Nuttall (1832) describes a shorter song "usually uttered
at the time that the female is engaged in the cares of incubation,
or as the brood already appear, and when too great a display of
music might endanger the retiring security of his family. From a
young or imperfectly moulted male, on the summit of a weeping
willow, I heard the following singularly lively syllables, tle
tle tle ta lee, repeated at short intervals."
Aretas A. Saunders writes as follows: "The song of the
indigo bunting consists of a short series of high-pitched notes
delivered with a sibilant, wiry, and somewhat strident quality.
The notes are grouped together, both by rhythm and pitch, in
pairs, with occasional single notes taking the place of a pair, or
more rarely three or four shorter notes occupying the same amount
of time as a pair, or a single note.

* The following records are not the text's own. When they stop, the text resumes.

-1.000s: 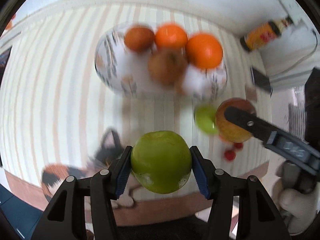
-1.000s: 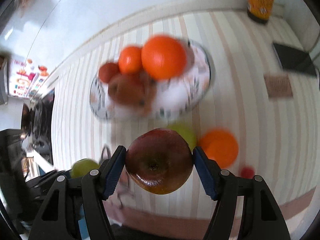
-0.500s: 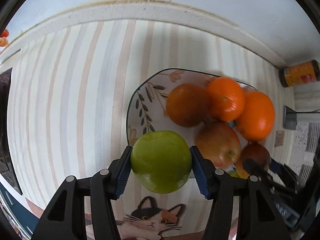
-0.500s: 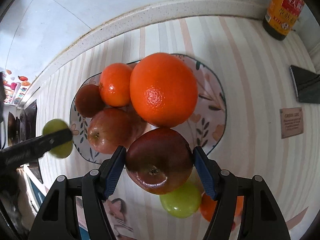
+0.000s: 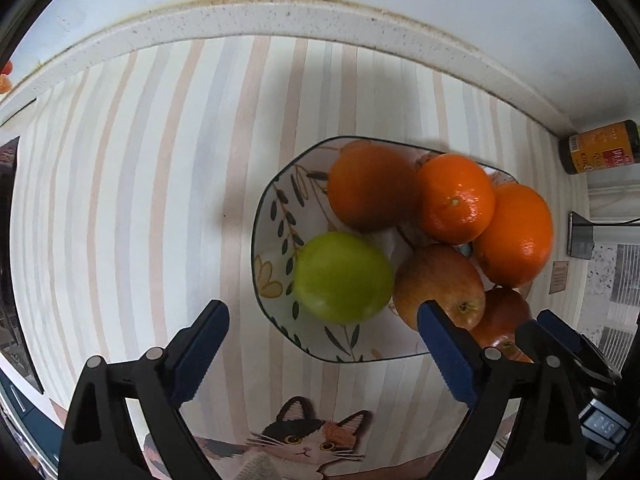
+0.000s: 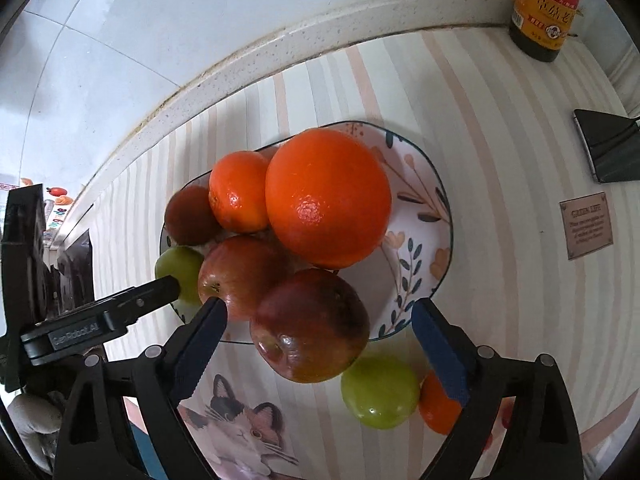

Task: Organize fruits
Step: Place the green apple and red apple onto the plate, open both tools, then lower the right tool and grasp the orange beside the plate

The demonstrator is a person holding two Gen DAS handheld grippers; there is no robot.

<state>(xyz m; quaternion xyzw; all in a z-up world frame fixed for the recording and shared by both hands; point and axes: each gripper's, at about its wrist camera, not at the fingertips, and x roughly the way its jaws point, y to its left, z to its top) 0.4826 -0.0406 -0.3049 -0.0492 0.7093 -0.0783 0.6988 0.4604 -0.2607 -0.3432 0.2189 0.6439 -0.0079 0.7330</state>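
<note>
A floral plate point(image 5: 272, 280) point(image 6: 432, 248) holds oranges point(image 5: 454, 198) point(image 6: 328, 196) and red apples point(image 5: 438, 284) point(image 6: 244, 276). A green apple point(image 5: 344, 278) point(image 6: 178, 266) lies in the plate's near left part. My left gripper point(image 5: 320, 344) is open just before it, its finger point(image 6: 136, 300) showing in the right wrist view. A dark red apple point(image 6: 310, 326) point(image 5: 502, 316) sits at the plate's front edge between the open jaws of my right gripper point(image 6: 316, 344), apart from both pads.
On the striped cat-print mat, a second green apple point(image 6: 380, 392) and a small orange point(image 6: 438, 406) lie in front of the plate. A sauce bottle point(image 6: 546, 8) point(image 5: 596, 152) stands at the back wall. A dark stand point(image 6: 608, 152) is at right.
Both grippers opened. The green apple left my left gripper and now lies in the plate. The dark red apple left my right gripper and rests at the plate's front edge.
</note>
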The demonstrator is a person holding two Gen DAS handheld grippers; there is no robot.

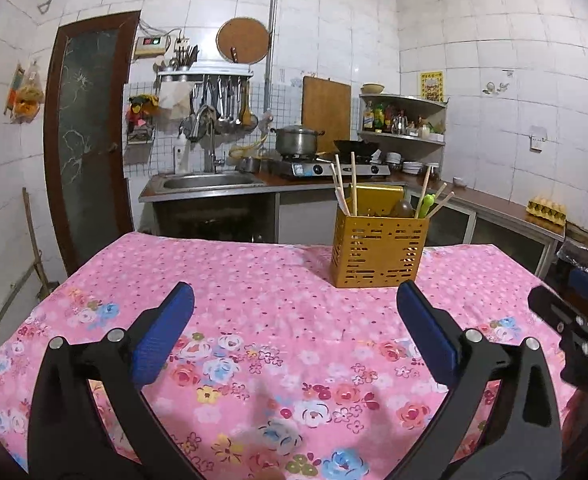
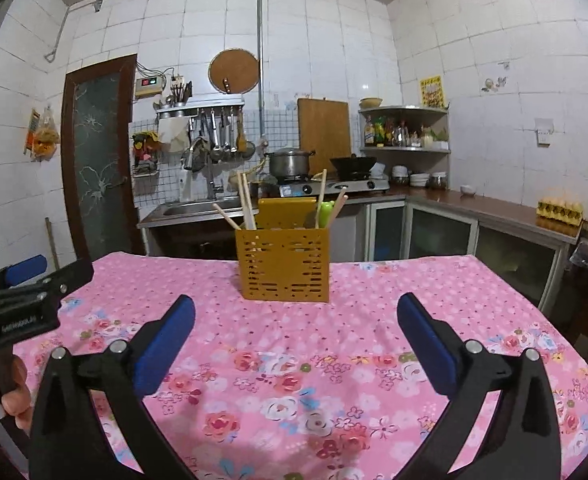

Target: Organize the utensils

Each pair or group of notes
is the same pitch throughout, but nearly always a different pitch
from that of the pairs immediately succeeding or preceding it. An
occasional slurred note, or group of two slurs occurs."
Saunders emphasizes the high-pitched rather brassy quality,
with harsh z-like consonant sounds. The chief character,
with which we agree, is the rhythm. Notes vary from 6 to 21,
averaging about 11. Songs vary in length from 1 1/2 to 6 4/5
seconds, averaging about 2 4/5. Pitch ranges between F6
and D#7. The pitch interval
varies from 1 1/2 to 5 tones, but over half his 49 records are
just 2 1/2 tones. In a letter to Mr. Bent he says, "One
remarkable song that can give an idea of the rhythm, was zay-zay
zreet zay-zay zeah zay-zay seeteeteet zit-zit zeah. The
remarkable thing about this is that the rhythm is exactly that of
a well-known human jingle, 'Bean porridge hot, bean porridge cold.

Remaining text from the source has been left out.